From: George W Gerrity (g.gerrity@gwg-associates.com.au)
Date: Fri Jun 22 2007 - 21:28:47 CDT
On 2007-06-23, at 02:04, Marnen Laibow-Koser wrote:
> On Jun 22, 2007, at 11:07 AM, George W Gerrity wrote:
> [...]
>>
>> As a retired Computer Scientist who has published on Computer
>> Arithmetic and Computer Design and someone well versed in Number
>> Theory, I can assure you that there is absolutely no future for
>> (human-readable) representations in bases larger than 16, even
>> assuming that future internal representations do not use numbers
>> based on a power of 2 (the smallest computationally-useful Prime
>> Number), but some power of another small Prime Number, such as 3,
>> 5, 7, 11, or even 13.
> [...]
>
> I agree with you that this thread is a bit strange, but I must take
> issue with your statement here. I don't know why you seem to think
> that there's some sort of magic limit at 16, and in fact I have
> seen practical applications of number bases greater than 16.
You miss the point entirely. There is no “magic” about any base
system, including mixed bases such as you mentioned below: indeed, an
number of computational units in modern computers use base 4,
replacing complexity with speed advantage.
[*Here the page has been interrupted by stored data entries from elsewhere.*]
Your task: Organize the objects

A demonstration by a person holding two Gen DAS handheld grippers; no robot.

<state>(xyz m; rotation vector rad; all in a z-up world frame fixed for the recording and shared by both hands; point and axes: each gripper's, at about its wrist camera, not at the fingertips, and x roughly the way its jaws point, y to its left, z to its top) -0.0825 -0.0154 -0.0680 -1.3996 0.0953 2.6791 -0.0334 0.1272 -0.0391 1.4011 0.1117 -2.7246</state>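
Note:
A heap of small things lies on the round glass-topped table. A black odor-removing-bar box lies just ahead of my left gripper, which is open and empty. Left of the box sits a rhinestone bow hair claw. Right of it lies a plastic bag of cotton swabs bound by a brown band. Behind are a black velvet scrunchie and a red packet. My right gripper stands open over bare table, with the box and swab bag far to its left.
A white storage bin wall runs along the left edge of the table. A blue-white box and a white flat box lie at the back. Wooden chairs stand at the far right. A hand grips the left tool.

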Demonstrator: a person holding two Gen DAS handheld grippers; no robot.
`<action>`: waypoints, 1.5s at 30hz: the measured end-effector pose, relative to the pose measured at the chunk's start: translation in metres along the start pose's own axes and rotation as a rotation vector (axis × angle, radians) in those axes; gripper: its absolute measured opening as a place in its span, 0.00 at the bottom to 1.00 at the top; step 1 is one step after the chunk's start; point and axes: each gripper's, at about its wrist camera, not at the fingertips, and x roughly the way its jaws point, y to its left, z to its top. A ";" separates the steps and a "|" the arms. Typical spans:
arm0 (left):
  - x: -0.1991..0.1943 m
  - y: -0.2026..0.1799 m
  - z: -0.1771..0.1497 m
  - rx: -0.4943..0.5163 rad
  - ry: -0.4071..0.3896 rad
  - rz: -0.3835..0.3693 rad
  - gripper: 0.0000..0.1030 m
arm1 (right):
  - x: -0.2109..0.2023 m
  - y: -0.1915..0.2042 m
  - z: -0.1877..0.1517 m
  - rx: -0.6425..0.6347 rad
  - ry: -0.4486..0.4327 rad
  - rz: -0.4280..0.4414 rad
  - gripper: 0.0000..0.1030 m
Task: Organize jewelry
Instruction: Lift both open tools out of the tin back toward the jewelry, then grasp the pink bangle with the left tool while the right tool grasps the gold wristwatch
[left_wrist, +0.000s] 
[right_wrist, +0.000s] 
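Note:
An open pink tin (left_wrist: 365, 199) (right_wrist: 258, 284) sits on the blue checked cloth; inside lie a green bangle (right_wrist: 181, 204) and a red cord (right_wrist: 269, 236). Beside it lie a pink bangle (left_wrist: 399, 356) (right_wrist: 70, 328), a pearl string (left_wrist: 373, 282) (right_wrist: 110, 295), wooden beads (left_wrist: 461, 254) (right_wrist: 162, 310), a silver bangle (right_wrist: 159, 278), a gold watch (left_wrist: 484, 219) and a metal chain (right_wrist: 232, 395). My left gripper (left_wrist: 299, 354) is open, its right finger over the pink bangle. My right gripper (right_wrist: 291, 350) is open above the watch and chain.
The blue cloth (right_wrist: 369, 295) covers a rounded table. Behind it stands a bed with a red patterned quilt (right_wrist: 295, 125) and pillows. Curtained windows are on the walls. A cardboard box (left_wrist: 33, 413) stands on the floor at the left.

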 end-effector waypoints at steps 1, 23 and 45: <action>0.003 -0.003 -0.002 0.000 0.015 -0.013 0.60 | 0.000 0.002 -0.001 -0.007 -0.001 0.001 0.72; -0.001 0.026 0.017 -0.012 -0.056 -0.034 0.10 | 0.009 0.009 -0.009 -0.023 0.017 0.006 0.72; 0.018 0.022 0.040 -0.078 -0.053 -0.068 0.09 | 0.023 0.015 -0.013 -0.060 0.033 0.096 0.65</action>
The point is that there is ... absolutely no future for (human-
readable) representations in bases larger than 16 ... We are not
interested in how they are represented internally (usually binary,
even when the maths engine uses base 4 or even mixed bases), but how
to represent such numbers for transfer between humans audibly, or
visually on some physical material. Most computer people do finally
get used to manipulating base 16 in their heads (for instance, to
turn it into a decimal number that is meaningful to humans, or to do
some simple addition or subtraction), but base 64? Base 26? How
absurd! of course, a base 64 representation is more compact than
representing the internal computer representation (binary, unless an
entire new technology base takes over), than, say base 16, but who
cares? Who wants to invent (and then have to remember) 64 new
symbols? The times we actually have to write out or say over the
phone a big number are so rare that it simply is absurd to invent an
entire new vocabulary.
> The one that springs most immediately to mind is a hack for use in
> situations of limited memory, which I have seen recommended in at
> least one programming text. The hack takes advantage of the fact
> that 36^3 < 2^16 in order to represent 3-character strings in [0-9A-
> Z] as 16-bit integers in base 36, thus using two bytes per
> pseudostring rather than four (assuming a length byte or terminator).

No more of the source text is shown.